How will Brexit affect you, or have you started to feel the effects already?

This is hard to predict – we are Ireland centric and despite having a small number of athletes earning outside the island, we only rely on the UK for a small part of our revenue. The unknown again will present opportunities should we be capable of adapting!

How do you define success and what drives you to succeed?

Success for me is simple – I want to wake up in the morning and love what I do, so it never feels like work. I am focused on the process and combine knowledge, time and network along with grit and creative thinking to continually learn and improve – this is a mindset I learned as a high performance athlete, a mindset I see every day with the athletes I am privileged to work with and one I try to apply in every aspect of my working and home life.
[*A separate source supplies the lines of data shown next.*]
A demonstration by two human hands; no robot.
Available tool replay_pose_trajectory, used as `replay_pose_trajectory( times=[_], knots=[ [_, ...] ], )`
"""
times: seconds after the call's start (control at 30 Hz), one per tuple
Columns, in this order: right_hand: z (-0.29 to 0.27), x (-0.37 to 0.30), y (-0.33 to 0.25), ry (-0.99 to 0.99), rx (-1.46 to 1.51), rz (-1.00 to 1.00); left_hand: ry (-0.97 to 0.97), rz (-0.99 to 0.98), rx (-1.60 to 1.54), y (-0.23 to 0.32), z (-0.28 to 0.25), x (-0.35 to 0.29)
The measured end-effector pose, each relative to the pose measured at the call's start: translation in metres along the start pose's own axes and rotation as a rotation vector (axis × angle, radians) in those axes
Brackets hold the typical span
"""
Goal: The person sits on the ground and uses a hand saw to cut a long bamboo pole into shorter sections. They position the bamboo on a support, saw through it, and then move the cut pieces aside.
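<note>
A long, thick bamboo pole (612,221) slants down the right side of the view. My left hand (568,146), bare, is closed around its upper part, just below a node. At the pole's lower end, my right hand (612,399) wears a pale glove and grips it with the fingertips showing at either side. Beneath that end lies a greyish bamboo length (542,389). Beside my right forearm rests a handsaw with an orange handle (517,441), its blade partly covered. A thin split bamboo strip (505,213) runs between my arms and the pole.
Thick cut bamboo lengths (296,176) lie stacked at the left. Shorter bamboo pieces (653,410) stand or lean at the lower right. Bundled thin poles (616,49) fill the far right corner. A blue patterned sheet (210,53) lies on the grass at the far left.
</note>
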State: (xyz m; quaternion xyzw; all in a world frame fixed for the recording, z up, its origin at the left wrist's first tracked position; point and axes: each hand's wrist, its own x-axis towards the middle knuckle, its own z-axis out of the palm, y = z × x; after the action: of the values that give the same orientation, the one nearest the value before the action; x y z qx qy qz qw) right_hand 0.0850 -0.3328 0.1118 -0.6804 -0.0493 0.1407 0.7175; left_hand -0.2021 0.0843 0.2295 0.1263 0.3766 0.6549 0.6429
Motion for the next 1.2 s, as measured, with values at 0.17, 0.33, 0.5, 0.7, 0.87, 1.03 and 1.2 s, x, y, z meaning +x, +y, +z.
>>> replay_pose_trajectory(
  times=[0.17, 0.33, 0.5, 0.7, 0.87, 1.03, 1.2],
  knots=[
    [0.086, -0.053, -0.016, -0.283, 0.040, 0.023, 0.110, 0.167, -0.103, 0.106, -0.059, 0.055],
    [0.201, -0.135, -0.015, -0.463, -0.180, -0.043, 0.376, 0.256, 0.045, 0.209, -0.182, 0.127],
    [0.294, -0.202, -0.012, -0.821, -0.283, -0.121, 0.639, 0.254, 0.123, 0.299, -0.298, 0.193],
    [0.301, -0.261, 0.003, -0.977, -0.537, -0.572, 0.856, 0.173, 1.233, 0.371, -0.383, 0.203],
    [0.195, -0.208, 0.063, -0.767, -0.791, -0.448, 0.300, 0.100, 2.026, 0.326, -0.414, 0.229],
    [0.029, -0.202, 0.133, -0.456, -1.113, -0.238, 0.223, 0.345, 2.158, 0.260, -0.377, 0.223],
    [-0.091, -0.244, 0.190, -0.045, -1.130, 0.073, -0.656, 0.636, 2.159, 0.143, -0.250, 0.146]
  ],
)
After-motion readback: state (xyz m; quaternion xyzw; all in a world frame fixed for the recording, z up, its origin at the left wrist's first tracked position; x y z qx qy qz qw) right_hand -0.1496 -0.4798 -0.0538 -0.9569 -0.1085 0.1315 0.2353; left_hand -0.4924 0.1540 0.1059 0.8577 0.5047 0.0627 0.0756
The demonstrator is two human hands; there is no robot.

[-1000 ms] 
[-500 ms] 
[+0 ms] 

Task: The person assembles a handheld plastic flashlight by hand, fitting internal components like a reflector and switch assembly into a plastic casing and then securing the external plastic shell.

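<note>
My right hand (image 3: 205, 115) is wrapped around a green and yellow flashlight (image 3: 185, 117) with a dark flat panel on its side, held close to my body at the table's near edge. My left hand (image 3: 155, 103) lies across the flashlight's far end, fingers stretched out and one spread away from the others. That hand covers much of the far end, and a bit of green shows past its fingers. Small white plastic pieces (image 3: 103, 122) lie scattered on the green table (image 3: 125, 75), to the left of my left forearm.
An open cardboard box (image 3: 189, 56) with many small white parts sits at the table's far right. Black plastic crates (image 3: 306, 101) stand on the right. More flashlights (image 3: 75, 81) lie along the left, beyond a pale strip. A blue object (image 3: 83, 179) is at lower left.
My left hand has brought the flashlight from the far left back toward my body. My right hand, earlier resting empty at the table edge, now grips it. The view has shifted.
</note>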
If you do what you love and turn work into play, then the rewards will come both intrinsically and extrinsically!

What’s the best advice you’ve been given, or would give, in business?

I have had an unusual path to now a love of sport & a business background and an opportunity to be an elite competitor and to work with so many elite competitors and exceptional people in both – so for me – Each experience come with a lesson – the key is collect perspective!

One of my favourite mantras which I use frequently is from Oliver Wendell Holmes

to reach the port, we must sail sometimes with the wind and sometimes against the wind, but we must never drift or lie at anchor”

What have been your highlights in business over the past year?

For me, it’s never about winning awards or shouting from the rooftops when we achieve a significant milestone – highlights are ongoing – setting my goals and achieving them. Externally, seeing the athletes achieve success is the most rewarding part – whether a world champion or a grand slam winner, it’s about the people not the medals.

What’s next for your company?

Goal 1 – survive Covid – restructure, re shape and be ready for the new world, whatever that may look like!

Goal 2 – continue to learn and grow.

We have aa number of really interesting concepts in development around a wide range of areas from sponsorship to athlete transition, from content ownership and creation to strategic sports acquisitions – without this time away from doing, this may not have happened. So, I would say we will have a more strategic vision of what’s next by the summers end!

What opportunities or plans for growth do you see in 2020/21?

Had this been March 2020, I would have written a very different answer! Growth will be slow now for 2020 and the focus has shifted to 2021 and beyond as in the above trends piece, its somewhat unknown today, but the opportunities exist now more so than ever.

Where do you want your business/brand to be this time next year?

Acknowledging the Covid blip, we hope to continue to grow both organically and strategically and will strive to be the best we can be and at what we do and the rest will take care of itself!